I agree. It would be really nice if we had some type of "benchmark"
that we could all run against. Would be interesting to see how each
program stacks up. Of course, it is nearly impossible. Genius 2.0
is a good example, how would you compare *your* two ply search against
genius's? Hard without knowing his rules. Maybe a set of problems
from something like Win at Chess or 1001 Brilliant Ways to Checkmate,
where the only requirement is that the problems be solvable by *any*
reasonable program. Then we could compare time-to-solution to see
how things compare.

That addresses tactical (search) speed. Of course, we still have to have
some way to address strategical (evaluation) quality as well. We have been
giving up speed for knowledge for several years. As a result, we are
probably significantly slower than we were 5 years ago, and would probably
solve most problems somewhat slower, even though we are now playing *better*
chess. That *really* makes it hard to compare speed, when speed is not the
only consideration... Tech used to be fast as hell, and would probably smoke
on a new Cray C90, yet I doubt it would win many games against todays better
programs.

I am still experimenting with bitboards, trying to find the best balance
between what we *can* do and what we *must* do... It remains to be seen
if the old Slate/Atkin ideas (to attacks and from attacks) are the best.
I already have a better [to attacks] algorithm, and am now trying to decide
if [from attacks] are really needed since they are expensive to maintain.
More as I get testing done...

Bob

--
Robert Hyatt Computer and Information Sciences
hy...@cis.uab.edu University of Alabama at Birmingham
(205) 934-2213 115A Campbell Hall, UAB Station
(205) 934-5473 FAX Birmingham, AL 35294-1170

Joel Rivat

unread,

Nov 15, 1994, 11:51:14 AM11/15/94

to

I 100% agree with you that in general we cannot deduce
anything from the nodes per second info.
This is howewer less true when considering a very simple
chess program (with very poor evaluation)
which we were speaking about...But forget this question...

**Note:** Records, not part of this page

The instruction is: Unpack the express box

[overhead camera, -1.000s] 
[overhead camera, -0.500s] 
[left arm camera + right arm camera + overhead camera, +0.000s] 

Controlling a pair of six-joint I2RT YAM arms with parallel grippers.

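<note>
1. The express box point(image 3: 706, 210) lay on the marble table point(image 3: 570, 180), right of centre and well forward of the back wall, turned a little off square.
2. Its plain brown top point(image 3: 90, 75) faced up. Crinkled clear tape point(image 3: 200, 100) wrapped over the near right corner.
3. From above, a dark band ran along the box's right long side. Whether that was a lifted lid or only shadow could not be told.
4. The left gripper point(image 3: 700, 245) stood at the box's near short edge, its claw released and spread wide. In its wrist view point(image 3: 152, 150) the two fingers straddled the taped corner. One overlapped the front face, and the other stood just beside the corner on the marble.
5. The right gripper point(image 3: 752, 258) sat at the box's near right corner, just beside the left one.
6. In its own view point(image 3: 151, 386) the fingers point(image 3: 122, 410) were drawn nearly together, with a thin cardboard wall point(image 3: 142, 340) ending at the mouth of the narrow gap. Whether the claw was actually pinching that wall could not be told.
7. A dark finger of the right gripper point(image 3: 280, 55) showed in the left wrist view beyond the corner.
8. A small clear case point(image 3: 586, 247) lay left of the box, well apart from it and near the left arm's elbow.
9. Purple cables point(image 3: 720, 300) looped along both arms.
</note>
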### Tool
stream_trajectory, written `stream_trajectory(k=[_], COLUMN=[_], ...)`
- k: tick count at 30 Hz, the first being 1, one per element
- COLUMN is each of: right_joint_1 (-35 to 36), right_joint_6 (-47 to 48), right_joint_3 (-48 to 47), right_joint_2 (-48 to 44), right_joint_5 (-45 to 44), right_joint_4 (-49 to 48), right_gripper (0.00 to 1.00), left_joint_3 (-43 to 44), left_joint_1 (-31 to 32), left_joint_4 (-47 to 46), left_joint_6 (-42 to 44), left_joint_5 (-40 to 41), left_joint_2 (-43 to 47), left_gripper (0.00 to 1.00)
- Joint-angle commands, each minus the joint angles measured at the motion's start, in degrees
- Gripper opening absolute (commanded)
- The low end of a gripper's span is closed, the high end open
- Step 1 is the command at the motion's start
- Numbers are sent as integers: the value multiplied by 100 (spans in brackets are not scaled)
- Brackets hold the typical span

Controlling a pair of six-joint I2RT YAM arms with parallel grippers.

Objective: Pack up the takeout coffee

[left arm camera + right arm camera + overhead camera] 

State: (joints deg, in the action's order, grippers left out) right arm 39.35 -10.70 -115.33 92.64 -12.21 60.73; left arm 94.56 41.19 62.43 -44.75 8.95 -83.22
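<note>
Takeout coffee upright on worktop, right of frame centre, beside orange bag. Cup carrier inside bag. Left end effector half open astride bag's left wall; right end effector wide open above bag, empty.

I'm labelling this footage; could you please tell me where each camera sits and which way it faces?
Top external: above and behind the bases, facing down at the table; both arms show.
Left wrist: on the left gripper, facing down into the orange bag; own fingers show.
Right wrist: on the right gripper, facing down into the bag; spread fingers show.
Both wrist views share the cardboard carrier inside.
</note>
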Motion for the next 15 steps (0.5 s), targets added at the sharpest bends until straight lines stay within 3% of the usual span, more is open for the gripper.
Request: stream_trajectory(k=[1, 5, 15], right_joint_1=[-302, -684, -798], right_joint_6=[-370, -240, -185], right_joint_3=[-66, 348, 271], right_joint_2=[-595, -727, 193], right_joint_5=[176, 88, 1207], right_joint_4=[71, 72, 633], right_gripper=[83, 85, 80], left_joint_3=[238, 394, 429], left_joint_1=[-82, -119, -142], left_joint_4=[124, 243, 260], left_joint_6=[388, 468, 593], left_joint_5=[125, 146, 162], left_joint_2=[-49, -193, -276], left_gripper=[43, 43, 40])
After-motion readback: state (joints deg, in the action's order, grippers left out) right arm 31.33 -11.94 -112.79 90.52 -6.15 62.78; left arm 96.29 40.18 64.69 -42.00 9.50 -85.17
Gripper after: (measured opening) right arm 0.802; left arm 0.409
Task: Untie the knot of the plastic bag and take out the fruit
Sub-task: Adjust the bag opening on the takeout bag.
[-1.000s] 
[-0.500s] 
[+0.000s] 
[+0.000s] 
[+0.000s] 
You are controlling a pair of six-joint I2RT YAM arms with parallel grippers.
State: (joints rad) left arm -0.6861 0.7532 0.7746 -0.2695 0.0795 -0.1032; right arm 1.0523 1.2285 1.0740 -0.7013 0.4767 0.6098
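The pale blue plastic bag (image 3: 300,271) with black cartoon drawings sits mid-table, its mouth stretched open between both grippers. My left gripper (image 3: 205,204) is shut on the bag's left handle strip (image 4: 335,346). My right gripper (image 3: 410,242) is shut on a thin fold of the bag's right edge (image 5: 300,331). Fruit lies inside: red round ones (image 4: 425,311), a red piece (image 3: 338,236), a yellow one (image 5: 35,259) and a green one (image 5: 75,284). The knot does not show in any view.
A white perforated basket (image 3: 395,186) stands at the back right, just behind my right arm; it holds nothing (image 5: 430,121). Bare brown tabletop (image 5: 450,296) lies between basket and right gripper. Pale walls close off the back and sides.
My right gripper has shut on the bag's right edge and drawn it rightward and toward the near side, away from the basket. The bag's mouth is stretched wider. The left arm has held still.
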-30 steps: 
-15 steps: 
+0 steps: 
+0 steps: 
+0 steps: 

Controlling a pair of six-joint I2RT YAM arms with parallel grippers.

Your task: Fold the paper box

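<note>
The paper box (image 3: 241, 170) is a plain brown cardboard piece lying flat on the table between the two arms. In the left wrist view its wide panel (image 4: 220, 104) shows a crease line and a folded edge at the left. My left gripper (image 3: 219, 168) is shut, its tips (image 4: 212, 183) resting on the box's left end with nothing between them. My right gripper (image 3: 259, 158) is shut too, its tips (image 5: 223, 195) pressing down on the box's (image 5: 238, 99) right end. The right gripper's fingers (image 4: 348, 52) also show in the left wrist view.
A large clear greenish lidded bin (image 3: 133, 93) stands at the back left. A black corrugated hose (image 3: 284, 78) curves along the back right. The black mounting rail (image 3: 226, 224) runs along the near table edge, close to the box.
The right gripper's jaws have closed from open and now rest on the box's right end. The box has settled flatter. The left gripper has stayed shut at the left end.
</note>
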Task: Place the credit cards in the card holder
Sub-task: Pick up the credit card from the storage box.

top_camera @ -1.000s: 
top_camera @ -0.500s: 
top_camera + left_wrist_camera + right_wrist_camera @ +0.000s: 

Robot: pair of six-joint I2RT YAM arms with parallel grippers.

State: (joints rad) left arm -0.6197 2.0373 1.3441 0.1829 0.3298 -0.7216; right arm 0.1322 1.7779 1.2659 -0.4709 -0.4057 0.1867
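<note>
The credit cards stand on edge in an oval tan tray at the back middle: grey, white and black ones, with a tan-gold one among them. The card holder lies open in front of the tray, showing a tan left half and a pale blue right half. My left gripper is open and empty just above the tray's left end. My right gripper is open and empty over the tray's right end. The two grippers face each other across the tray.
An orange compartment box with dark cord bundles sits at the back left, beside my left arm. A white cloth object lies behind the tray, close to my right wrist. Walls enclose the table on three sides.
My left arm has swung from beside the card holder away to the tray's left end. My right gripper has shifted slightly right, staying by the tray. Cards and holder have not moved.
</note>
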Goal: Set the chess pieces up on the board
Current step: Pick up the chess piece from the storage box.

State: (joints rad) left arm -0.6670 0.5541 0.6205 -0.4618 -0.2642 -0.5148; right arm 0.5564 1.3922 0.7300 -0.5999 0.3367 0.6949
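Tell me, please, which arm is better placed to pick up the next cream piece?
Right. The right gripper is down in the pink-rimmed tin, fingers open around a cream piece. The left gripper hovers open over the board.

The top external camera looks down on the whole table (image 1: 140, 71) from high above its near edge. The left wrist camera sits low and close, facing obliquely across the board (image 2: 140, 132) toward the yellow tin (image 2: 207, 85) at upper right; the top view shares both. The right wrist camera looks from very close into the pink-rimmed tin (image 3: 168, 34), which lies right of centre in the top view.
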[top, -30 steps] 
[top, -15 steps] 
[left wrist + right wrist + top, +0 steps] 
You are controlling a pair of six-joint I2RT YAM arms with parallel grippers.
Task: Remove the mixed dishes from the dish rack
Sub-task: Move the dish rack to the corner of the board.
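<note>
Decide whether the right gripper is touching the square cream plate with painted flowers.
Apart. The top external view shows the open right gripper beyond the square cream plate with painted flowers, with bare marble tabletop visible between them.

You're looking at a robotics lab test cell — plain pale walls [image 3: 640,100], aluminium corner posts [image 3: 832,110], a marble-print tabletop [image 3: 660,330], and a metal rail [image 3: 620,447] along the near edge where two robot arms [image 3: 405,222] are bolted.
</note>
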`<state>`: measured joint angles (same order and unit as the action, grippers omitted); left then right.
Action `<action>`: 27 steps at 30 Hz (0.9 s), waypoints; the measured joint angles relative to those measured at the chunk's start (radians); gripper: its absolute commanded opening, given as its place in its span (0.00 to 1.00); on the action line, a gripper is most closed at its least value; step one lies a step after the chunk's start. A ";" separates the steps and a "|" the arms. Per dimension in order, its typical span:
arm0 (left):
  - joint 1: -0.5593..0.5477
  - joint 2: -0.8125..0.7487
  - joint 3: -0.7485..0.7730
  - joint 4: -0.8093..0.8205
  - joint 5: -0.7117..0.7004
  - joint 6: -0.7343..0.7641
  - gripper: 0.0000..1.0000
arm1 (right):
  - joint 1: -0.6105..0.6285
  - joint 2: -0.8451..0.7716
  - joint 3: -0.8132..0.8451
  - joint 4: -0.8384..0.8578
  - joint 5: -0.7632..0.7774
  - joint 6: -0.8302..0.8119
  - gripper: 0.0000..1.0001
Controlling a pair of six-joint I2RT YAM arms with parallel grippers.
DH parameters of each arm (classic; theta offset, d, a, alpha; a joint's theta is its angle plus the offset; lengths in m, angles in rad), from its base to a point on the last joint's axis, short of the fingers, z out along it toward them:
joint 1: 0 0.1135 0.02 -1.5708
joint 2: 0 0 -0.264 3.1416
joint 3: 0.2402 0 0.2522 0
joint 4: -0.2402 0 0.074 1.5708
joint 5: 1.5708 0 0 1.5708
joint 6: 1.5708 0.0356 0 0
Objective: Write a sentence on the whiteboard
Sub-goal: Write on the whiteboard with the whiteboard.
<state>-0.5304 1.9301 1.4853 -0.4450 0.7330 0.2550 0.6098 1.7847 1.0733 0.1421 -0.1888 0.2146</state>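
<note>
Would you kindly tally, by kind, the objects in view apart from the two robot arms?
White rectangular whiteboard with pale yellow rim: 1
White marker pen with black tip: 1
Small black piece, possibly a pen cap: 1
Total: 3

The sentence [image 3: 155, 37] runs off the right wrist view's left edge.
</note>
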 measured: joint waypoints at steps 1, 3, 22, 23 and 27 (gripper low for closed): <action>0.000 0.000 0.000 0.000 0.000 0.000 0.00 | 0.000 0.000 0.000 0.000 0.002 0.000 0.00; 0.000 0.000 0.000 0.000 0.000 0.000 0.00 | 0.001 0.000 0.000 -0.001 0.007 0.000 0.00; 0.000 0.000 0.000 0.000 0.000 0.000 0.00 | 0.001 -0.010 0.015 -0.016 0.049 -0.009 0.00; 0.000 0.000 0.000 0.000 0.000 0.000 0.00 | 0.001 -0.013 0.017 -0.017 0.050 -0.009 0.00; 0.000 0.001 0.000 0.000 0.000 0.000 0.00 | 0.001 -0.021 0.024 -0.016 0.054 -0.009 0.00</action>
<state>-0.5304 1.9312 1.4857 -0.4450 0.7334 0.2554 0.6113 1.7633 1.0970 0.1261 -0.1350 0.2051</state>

I just wanted to know the speedup when using a 64 bits processor
(like alpha) in comparison with the (otherwise comparable) 32 bits sparc
(as I am using an alpha all the day...)
In other words what % time do you spend in 64 bits operations ?
Are the 6K n/s with or without the attack from info ?

The main point of my previous posting was:
what about replacing
int w_castle,b_castle;
by
BITBOARD never_used;
?
Any comments ? Or better idea ?

Another question: How do you find which piece is on which square
using your approach?
Do you have a trick for this or just:
* test if square is not empty,
* test queen or rook
* etc...
Or do you avoid (almost) completely this ?

Many thanks to Bob Hyatt for all his answers
and his excellent spirit about chess programming...
Many people hide information, and that is why their programs
make so little progress (IMHO) ...

Joel Rivat

Robert Hyatt

unread,

Nov 15, 1994, 1:50:35 PM11/15/94

to

In article <3aaou2$2...@cismsun.univ-lyon1.fr>,

Joel Rivat <ri...@caissa.univ-lyon1.fr> wrote:
> I 100% agree with you that in general we cannot deduce
>anything from the nodes per second info.
> This is howewer less true when considering a very simple
>chess program (with very poor evaluation)
>which we were speaking about...But forget this question...
>
> I just wanted to know the speedup when using a 64 bits processor
>(like alpha) in comparison with the (otherwise comparable) 32 bits sparc
>(as I am using an alpha all the day...)
>In other words what % time do you spend in 64 bits operations ?
>Are the 6K n/s with or without the attack from info ?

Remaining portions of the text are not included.